El estadounidense Terence Crawford anunció su retiro del boxeo profesional, cerrando su carrera invicta a los 38 años con un registro de 42 victorias en 42 peleas, 31 de ellas por nocaut, y múltiples títulos en cinco divisiones.
La decisión se produjo poco después de su triunfo en septiembre contra el mexicano Saúl “Canelo” Álvarez, con el que se proclamó campeón indiscutido del peso supermedio. Crawford se convirtió en el único boxeador de la era de los cuatro cinturones en lograr títulos indiscutidos en tres categorías distintas. Forbes informó que durante su carrera acumuló más de 100 millones de dólares.
En un mensaje publicado en sus redes sociales, explicó que se retira no por falta de capacidad para pelear, sino por haber decidido marcharse por voluntad propia, describiendo el fin de su etapa deportiva como el cierre de un combate y el comienzo de otro.
También destacó que su motivación trascendía los cinturones, el dinero o la notoriedad: buscó demostrar su valor frente a las dudas externas y persistir hasta probar que quienes dudaban estaban equivocados.
Agregó que peleó por su familia, por su ciudad y por el joven que fue, que solo tenía un sueño y unos guantes, y que siempre lo hizo conforme a sus principios.

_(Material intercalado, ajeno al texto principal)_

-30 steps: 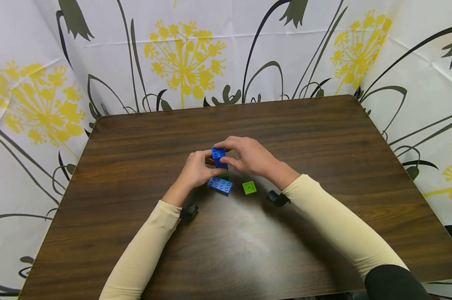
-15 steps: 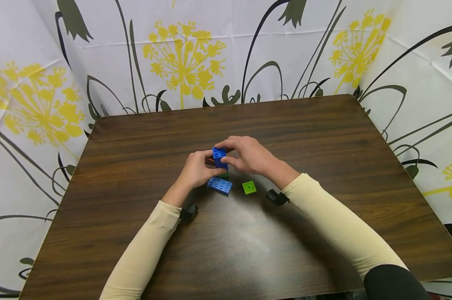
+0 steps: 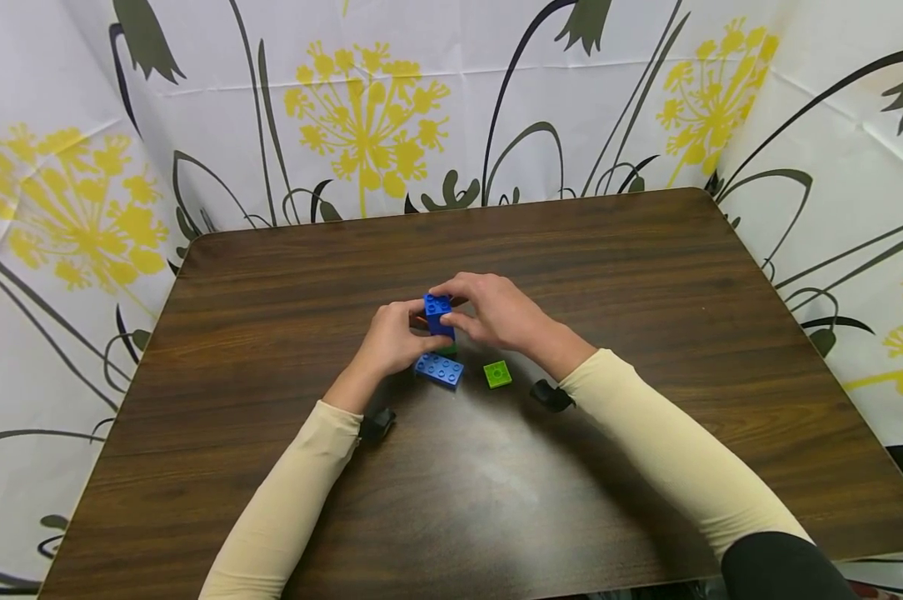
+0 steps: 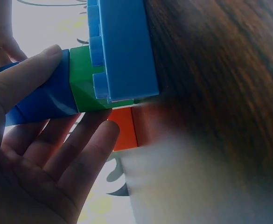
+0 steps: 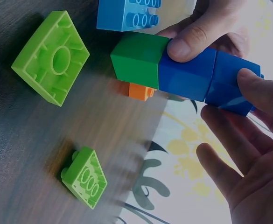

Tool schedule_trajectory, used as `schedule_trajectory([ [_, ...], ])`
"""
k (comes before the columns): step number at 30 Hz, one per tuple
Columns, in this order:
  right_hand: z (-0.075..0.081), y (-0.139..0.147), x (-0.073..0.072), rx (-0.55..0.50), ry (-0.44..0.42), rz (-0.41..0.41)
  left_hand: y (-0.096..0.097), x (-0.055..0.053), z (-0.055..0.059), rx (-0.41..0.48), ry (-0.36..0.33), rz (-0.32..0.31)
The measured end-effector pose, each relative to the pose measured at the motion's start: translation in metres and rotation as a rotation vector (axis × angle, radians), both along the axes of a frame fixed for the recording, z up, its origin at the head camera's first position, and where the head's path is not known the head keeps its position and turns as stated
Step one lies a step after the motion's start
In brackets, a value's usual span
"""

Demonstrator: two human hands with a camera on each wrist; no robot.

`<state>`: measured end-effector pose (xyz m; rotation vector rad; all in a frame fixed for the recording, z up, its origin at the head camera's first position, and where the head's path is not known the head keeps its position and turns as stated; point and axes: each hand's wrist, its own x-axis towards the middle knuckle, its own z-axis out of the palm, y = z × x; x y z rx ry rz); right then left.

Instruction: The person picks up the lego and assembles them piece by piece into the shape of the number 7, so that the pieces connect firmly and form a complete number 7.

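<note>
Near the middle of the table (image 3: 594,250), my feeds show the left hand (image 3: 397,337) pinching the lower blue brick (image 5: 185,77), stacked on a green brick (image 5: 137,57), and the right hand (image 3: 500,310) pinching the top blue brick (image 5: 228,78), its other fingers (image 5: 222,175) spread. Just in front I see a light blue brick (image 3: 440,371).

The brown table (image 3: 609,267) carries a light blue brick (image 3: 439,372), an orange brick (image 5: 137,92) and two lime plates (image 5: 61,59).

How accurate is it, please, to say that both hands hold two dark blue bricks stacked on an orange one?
Nearly: the bottom brick is green, not orange, as the right wrist view shows; the left hand, right hand and dark blue bricks are as stated.
</note>
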<state>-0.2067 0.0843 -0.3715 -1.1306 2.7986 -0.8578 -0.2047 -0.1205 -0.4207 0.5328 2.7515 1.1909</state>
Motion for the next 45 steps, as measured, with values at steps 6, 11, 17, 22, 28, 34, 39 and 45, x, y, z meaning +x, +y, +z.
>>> schedule_trajectory([
  [6, -0.003, 0.0, 0.001, -0.028, -0.002, -0.006, -0.001, 0.0, -0.002, 0.005, 0.003, 0.006],
  [11, -0.006, 0.001, 0.002, -0.045, -0.002, -0.017, 0.0, 0.0, -0.003, 0.005, 0.006, 0.001],
  [17, -0.007, 0.004, 0.001, -0.058, -0.005, 0.002, 0.001, -0.001, -0.001, -0.005, -0.005, 0.006],
  [22, -0.012, 0.016, -0.006, -0.127, -0.14, 0.03, 0.002, -0.001, 0.001, -0.025, -0.019, 0.008],
  [28, -0.025, 0.037, -0.017, -0.095, -0.13, -0.22, 0.003, 0.0, 0.002, -0.048, -0.017, 0.03],
  [34, -0.041, 0.053, -0.025, 0.177, -0.163, -0.523, 0.002, 0.001, 0.001, -0.045, -0.017, 0.032],
  [39, -0.054, 0.053, -0.025, 0.354, -0.221, -0.612, 0.002, 0.002, 0.0, -0.027, 0.004, 0.025],
  [45, -0.055, 0.049, -0.022, 0.384, -0.232, -0.616, 0.002, 0.002, 0.001, 0.008, 0.018, 0.021],
])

En sus 17 años de carrera, el pugilista nacido en Omaha, Nebraska, obtuvo 18 títulos mundiales en las categorías ligero, superligero, welter, superwelter y supermedio. En 2017 se proclamó campeón indiscutido del superligero tras vencer a Julius Indongo, logró el indiscutido del peso welter al imponerse a Errol Spence Jr. en 2023 y alcanzó el indiscutido del supermedio frente a Álvarez, para lo cual subió dos divisiones.

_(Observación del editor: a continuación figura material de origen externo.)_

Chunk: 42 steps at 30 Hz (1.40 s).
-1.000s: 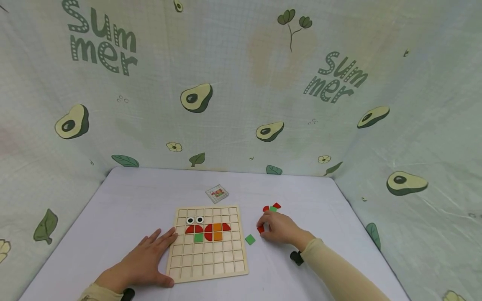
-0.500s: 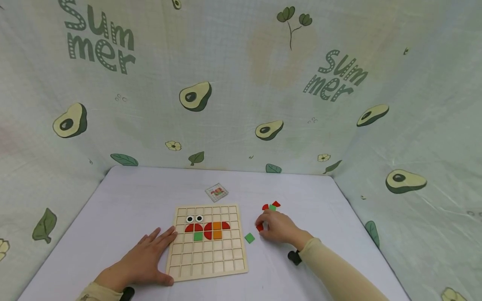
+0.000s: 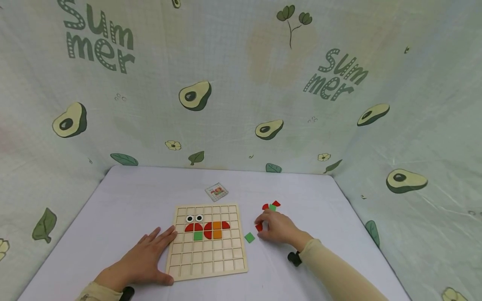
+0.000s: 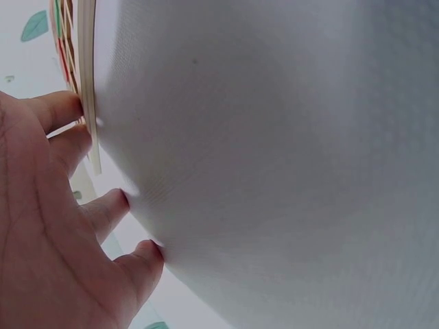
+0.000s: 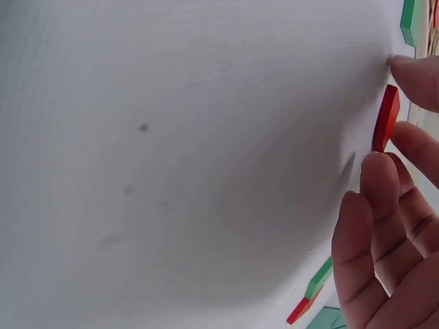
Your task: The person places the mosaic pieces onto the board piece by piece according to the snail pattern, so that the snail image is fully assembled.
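My left hand (image 3: 144, 261) lies spread at the left side of a pale wooden grid board (image 3: 207, 265). Its fingertips touch the board's edge in the left wrist view, where other fingertips (image 4: 140, 260) rest on the white tabletop. To the right of the board, my right hand (image 3: 280, 228) has its thumb and curled fingers round a small red tile (image 5: 386, 120). The index finger touches that tile; whether the thumb does is hard to see. On the board sit two eye discs (image 3: 194, 218), several red tiles (image 3: 193, 227), two orange tiles (image 3: 217, 230) and a green tile (image 3: 198, 235).
A loose green square tile (image 3: 249, 238) lies between board and right hand. Beyond that hand are two red tiles (image 3: 276, 203) and a green one (image 3: 272, 207). A picture card (image 3: 216, 192) lies behind the board. Printed cloth hangs round the table (image 3: 150, 184).
My right hand and the red tile have shifted very slightly left. The head view has tilted a little. My left hand stays at the board.
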### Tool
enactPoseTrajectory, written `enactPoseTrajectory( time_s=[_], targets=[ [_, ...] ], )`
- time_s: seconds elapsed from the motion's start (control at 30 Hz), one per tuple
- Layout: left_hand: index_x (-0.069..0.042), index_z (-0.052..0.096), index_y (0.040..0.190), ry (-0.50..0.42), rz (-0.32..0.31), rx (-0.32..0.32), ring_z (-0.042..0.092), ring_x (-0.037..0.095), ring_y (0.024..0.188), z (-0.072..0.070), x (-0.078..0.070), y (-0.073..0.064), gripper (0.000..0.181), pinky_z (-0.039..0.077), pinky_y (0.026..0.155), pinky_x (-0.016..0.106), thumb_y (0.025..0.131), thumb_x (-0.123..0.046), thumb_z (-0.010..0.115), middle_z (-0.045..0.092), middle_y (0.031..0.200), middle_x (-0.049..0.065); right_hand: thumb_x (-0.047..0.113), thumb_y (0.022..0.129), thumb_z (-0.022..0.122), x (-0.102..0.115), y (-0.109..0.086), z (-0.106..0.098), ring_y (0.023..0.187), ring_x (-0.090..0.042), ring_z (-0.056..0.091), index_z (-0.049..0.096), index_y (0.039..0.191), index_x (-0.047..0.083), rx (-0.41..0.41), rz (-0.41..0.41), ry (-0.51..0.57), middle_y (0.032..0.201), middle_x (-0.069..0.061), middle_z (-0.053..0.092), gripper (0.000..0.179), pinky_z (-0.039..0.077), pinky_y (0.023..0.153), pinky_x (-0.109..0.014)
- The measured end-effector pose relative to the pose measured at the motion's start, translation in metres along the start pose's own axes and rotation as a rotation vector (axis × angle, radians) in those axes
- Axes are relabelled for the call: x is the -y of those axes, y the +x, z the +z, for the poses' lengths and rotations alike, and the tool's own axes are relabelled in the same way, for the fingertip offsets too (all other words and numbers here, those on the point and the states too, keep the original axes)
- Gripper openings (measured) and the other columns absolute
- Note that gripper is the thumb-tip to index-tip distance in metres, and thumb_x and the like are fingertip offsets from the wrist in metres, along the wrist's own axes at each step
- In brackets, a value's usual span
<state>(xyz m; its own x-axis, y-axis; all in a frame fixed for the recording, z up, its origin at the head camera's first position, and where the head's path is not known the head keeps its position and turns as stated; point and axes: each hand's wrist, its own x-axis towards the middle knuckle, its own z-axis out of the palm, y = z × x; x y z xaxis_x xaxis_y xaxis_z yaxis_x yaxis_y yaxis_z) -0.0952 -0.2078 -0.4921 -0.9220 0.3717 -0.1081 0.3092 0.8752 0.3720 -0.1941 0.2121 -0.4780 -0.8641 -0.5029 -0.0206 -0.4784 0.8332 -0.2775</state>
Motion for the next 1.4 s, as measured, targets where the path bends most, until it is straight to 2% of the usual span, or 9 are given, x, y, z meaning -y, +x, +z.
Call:
enactPoseTrajectory(
  time_s=[0.23,0.37,0.67,0.8,1.0,1.2,1.4],
  targets=[
    [-0.008,0.047,0.148,0.004,0.003,0.0,0.026,0.049,0.141,0.001,0.0,0.001,0.125,0.024,0.107,0.072,0.05,-0.079,0.079,0.034,0.158,0.008,0.023,0.083,0.079,0.002,0.0,0.001,0.092,-0.013,0.057,0.074,0.104,0.021,-0.005,0.008,-0.021,0.107,0.005,0.061,0.021,0.054,0.079,-0.035],
    [-0.008,0.046,0.148,0.004,0.001,0.001,0.026,0.048,0.142,0.001,0.0,0.001,0.125,0.023,0.107,0.072,0.05,-0.079,0.079,0.034,0.159,0.007,0.023,0.083,0.079,0.003,0.001,0.002,0.086,-0.01,0.054,0.074,0.102,0.022,-0.014,0.012,-0.029,0.102,0.008,0.06,0.02,0.053,0.076,-0.033],
    [-0.007,0.047,0.148,-0.003,-0.004,0.003,0.026,0.048,0.142,0.0,-0.001,0.0,0.125,0.023,0.107,0.072,0.05,-0.078,0.079,0.035,0.158,0.008,0.022,0.082,0.077,0.01,0.002,-0.002,0.083,-0.008,0.054,0.074,0.101,0.021,-0.046,-0.01,-0.024,0.099,0.008,0.06,0.019,0.052,0.07,-0.029],
    [-0.007,0.047,0.148,-0.002,-0.002,0.0,0.026,0.049,0.142,-0.001,-0.001,0.0,0.124,0.023,0.108,0.071,0.05,-0.077,0.079,0.035,0.158,0.008,0.02,0.083,0.076,0.022,0.009,-0.004,0.079,-0.008,0.053,0.074,0.101,0.021,-0.045,-0.025,0.004,0.1,0.008,0.061,0.019,0.05,0.065,-0.025],
    [-0.007,0.047,0.147,0.005,-0.001,-0.002,0.027,0.049,0.141,0.0,0.0,0.001,0.125,0.023,0.107,0.072,0.05,-0.078,0.079,0.035,0.158,0.008,0.024,0.084,0.075,0.053,0.024,0.001,0.071,-0.007,0.051,0.075,0.103,0.023,-0.017,-0.065,0.03,0.1,0.008,0.061,0.018,0.046,0.056,-0.021],
    [-0.008,0.046,0.148,-0.001,-0.004,0.005,0.026,0.049,0.142,0.0,0.001,0.001,0.125,0.023,0.107,0.072,0.05,-0.078,0.079,0.035,0.159,0.007,0.024,0.084,0.075,0.08,0.034,0.013,0.075,-0.005,0.052,0.075,0.105,0.023,-0.005,-0.095,-0.001,0.102,0.01,0.06,0.021,0.046,0.059,-0.02],
    [-0.009,0.046,0.148,0.0,-0.007,0.009,0.025,0.048,0.142,0.0,0.002,0.002,0.124,0.023,0.108,0.071,0.05,-0.078,0.079,0.034,0.159,0.007,0.024,0.084,0.074,0.092,0.036,0.02,0.071,-0.005,0.05,0.074,0.101,0.023,-0.002,-0.083,-0.028,0.096,0.011,0.058,0.018,0.044,0.057,-0.021]
  ],
)
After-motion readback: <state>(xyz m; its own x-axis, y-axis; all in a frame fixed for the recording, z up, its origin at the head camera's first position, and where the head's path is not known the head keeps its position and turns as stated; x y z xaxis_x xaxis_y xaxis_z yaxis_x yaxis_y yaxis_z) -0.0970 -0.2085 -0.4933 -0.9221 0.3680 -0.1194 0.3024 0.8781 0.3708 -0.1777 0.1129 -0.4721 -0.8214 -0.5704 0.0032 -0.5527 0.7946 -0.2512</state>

Su última pelea fue notable por la desventaja de tamaño y peso frente a Álvarez. Aunque hubo especulaciones sobre posibles combates futuros, incluidos nombres como Jake Paul o la búsqueda de un cuarto título indiscutido en otra división, Crawford optó por poner fin a su trayectoria en el ring.
En su comunicado resaltó la importancia de cerrar su ciclo en sus propios términos y agradeció a quienes lo apoyaron a lo largo de su carrera, expresando que dio todo al deporte y que está en paz con lo que viene.
Su inicio profesional en 2008 pasó relativamente desapercibido tras no clasificar al equipo olímpico de Estados Unidos. La visibilidad llegó en 2013 cuando derrotó a Breidis Prescott en una cartelera de HBO, y en 2014 consiguió su primer título mundial al vencer a Ricky Burns y coronarse campeón ligero de la Organización Mundial de Boxeo (OMB).
A lo largo de su trayectoria enfrentó dificultades para encontrar rivales de alto perfil, lo que lo llevó a separarse de la promoción Top Rank en 2021. Su independencia permitió concretar la pelea contra Errol Spence Jr., encuentro que consolidó su lugar entre los referentes contemporáneos del boxeo mundial.